We‘re getting closer to a solution. I can ping google from my ssh session on the router but can‘t access it from my laptop (attention: I masqueraded lan as suggested before)
Edit: Also after disabling lan -> wan masquerading again I still can‘t access google.com from my laptop connected to eth1
It‘s a devolo wifi pro 1200e Access Point.
I‘m currently resetting the router configuration to start up again as you suggested. Just to understand the system: What is the difference between assigning the wan firewall zone to my interface named whatever I like (that‘s what I did and is documented in the screenshots above) vs. naming the interface „wan“ and not doing anything else?
It's just fewer steps. Not knowing what else you may have tried, and since this use case is so close to the default configuration anyway, I suggested starting over.
Thank you. I did what you suggested. I observe the exactly same behavior as before: I do have internet (I can ping google.com) from my ssh session on the router (I opened the ssh session to the authentication server from the router). But I can‘t ping google from my laptop connected to eth1 (the bridge device, eth0 is the wan device).
Edit 1:
Maybe @frollic can help, his guidance led to the same result.
I don‘t really understand how the bridge device works, but as I removed the eth0 from it, don‘t I run two completely separated networks now?
Edit 2:
I can also open an ssh authentication session from my laptop but I still only have internet on the router – not on the laptop.
yes, but you should.
on on the LAN side, one on the WAN side.
have you already authenticated at the ssh host ?
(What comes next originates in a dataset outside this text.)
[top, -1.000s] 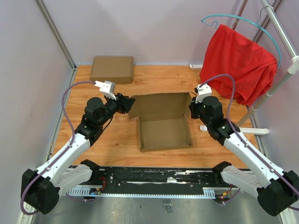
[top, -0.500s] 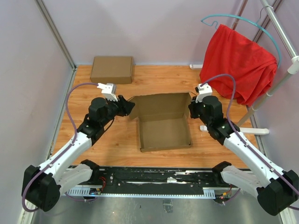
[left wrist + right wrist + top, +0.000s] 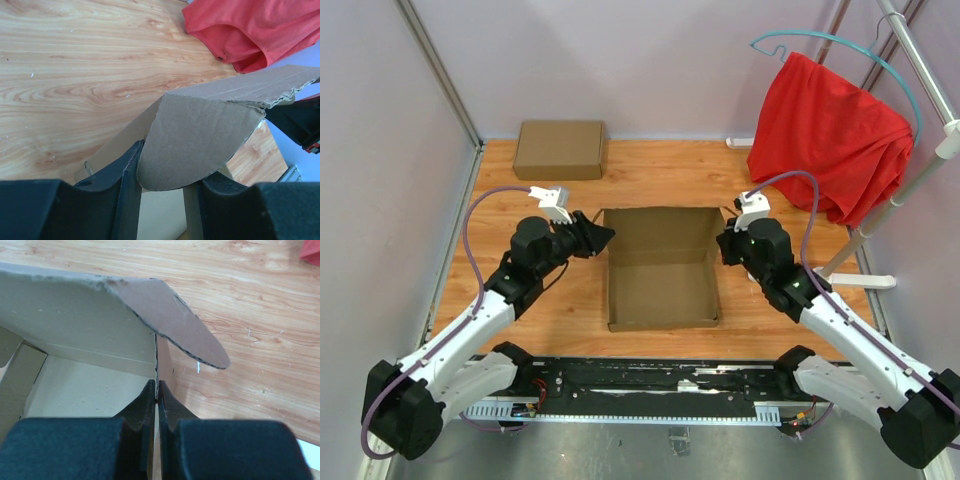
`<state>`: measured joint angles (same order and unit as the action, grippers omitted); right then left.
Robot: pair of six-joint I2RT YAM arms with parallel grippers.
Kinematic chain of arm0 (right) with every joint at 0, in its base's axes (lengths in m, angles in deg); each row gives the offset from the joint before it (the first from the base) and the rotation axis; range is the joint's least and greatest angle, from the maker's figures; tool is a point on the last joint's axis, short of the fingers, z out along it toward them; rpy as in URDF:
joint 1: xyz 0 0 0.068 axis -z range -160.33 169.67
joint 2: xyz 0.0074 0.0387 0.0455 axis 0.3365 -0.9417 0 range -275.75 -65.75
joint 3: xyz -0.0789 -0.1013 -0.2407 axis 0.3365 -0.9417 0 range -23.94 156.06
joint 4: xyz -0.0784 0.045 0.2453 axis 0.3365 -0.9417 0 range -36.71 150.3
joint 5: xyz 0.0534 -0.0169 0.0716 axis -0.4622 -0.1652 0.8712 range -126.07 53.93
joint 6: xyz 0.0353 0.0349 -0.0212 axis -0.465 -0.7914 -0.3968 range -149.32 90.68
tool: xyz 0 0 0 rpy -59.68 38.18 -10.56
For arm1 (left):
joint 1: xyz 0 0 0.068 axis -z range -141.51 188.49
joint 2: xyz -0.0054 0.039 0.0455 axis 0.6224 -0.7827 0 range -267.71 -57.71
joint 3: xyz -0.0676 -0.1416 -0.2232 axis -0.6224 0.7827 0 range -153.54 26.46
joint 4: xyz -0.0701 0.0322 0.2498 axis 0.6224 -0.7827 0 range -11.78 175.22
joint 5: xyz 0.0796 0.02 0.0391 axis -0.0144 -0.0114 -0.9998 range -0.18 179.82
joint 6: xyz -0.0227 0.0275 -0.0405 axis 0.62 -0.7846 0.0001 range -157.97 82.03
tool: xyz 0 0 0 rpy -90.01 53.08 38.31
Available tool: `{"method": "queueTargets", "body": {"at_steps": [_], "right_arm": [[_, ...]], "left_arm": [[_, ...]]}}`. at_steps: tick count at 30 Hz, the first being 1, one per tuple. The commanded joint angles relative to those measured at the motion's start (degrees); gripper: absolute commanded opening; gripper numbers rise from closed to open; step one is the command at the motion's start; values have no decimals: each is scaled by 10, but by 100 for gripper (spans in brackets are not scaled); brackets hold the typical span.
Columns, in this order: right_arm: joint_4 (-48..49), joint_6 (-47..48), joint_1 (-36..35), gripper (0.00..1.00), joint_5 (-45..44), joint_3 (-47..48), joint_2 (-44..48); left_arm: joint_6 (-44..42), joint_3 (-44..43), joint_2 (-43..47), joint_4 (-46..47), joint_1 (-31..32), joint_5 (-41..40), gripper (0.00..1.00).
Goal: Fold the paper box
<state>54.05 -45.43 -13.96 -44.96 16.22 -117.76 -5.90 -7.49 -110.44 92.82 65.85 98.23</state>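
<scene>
Between the two arms, on the wooden table (image 3: 660, 170): the paper box (image 3: 660, 290), tray already formed, side walls up, lid panel raised along its far side.

Looks like the lid-closing step, judging by a rounded ear standing free at each far corner of the paper box, not yet tucked inside the side walls.

At the far-left corner of the paper box: left gripper (image 3: 604, 238), jaws roughly half apart. From the left wrist view, left ear flap (image 3: 200, 140) lying across the gap and resting against one of the fingers (image 3: 125, 185). No pinch through the cardboard visible, so more likely a nudge or a brace than a hold.

At the far-right corner of the paper box: right gripper (image 3: 723, 244), jaws fully together. From the right wrist view, fingertips (image 3: 147, 400) set at the top edge of the side wall, just below the right ear flap (image 3: 185, 330). Cannot tell about any sliver of cardboard caught between them.

Next, probably: bending each ear inward, toward the middle of the paper box, then bringing the lid forward and down with the ears sliding inside the side walls. Calls for both sides moving together; otherwise a risk of skewing the lid or buckling a crease. Calls also for holding the tray steady against sliding on the smooth wood.

Beyond the far-left corner of the paper box, well apart: a flat cardboard box (image 3: 558, 148). Beyond the far-right corner, also apart: a red cloth (image 3: 825, 140), hung up.
</scene>
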Motion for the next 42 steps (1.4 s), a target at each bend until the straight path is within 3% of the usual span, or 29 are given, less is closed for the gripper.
{"method": "queueTargets", "body": {"at_steps": [1, 24, 35, 42], "right_arm": [[10, -23, -25, 1, -15, -23, 11], [-22, -134, -167, 1, -136, -153, 182], [-53, -86, -172, 1, -209, -4, 51], [-57, -85, -172, 1, -235, 42, -5]], "left_arm": [[13, 2, 0, 15, 10, -1, 38], [39, 106, 153, -85, 74, -65, 32], [22, 53, 111, -86, 77, -73, 32], [4, -6, 77, -88, 77, -86, 31]]}}
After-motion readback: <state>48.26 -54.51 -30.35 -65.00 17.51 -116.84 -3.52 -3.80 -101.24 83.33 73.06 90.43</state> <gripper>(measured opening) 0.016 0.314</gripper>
Yes. I authenticated via laptop —> ssh root@192.168.1.1 —> ssh user@ip and also directly via laptop —> ssh user@ip
Both times I do have internet and working DNS on the router (I‘m connected via ssh from my laptop to the router) but I don‘t have internet on my laptop
Edit 1:
This means I can connect to the „outside“ from my laptop to the auth host (laptop coming in at lan and going out at wan to the auth)
OK,
so traffic appears to be flowing through the router, since you can connect to the
authentication IP.
are you able to ping 8.8.8.8, but not www.google.com from the computer ?
since the ssh session have to be open for internet to work, are you sure you're not
supposed to use it for tunneling the traffic ?
On the laptop, run a traceroute to any numeric Internet IP such as 8.8.8.4. Also run a ping to the ISP's first router (the gateway that you configured).
I suspect you may be being blocked inside the ISP by some feature they have designed to block usage of routers.
For authentication I‘m currently running an ssh session on my laptop. I can ping 8.8.8.8 from the router (obviously, I could also ping using a domain name) and I can also ping 8.8.8.8 from my laptop (but I can‘t resolve the DNS query for google)
so it appears to be a DNS issue.
try replacing the router provided DNS IP with 8.8.8.8.
Yes I am. When not using OpenWrt but configuring my MacBook directly it works as well by just keeping an ssh session open in a terminal window in the background.
I‘ll do but the DNS servers did work before.
before you authenticated, or after ?
When I was not using OpenWrt but connecting my MaxBook directly. Interesting fact: The laptop doesn‘t get a DNS server from the router (it did before, you asked me that earlier)
Edit 1:
Before I reset the configuration (and also when bridge was eth0 and eth1) the laptop got 192.168.1.1 as DNS server
well, that could be reason why the DNS resolution isn't working ... 
did you put back the WAN interface DNS IPs after the reset ?
try 8.8.8.8, in the client, for the time being.
When I manually set a DNS on the laptop everything works fine. Would be great if OpenWrt did offer DNS to clients now.
Edit 1:
Forgot my question: What do you mean by
The default configuration will have the router advertise itself (192.168.1.1) as DNS server for LAN DHCP clients. Make sure the laptop is set to be fully automatic DHCP with nothing manually configured.
look at the 2nd screen shot from the top of this thread.
put 8.8.8.8 and 8.8.4.4 there
since you use a static WAN IP, you also have to provide the IP for one or more DNS server.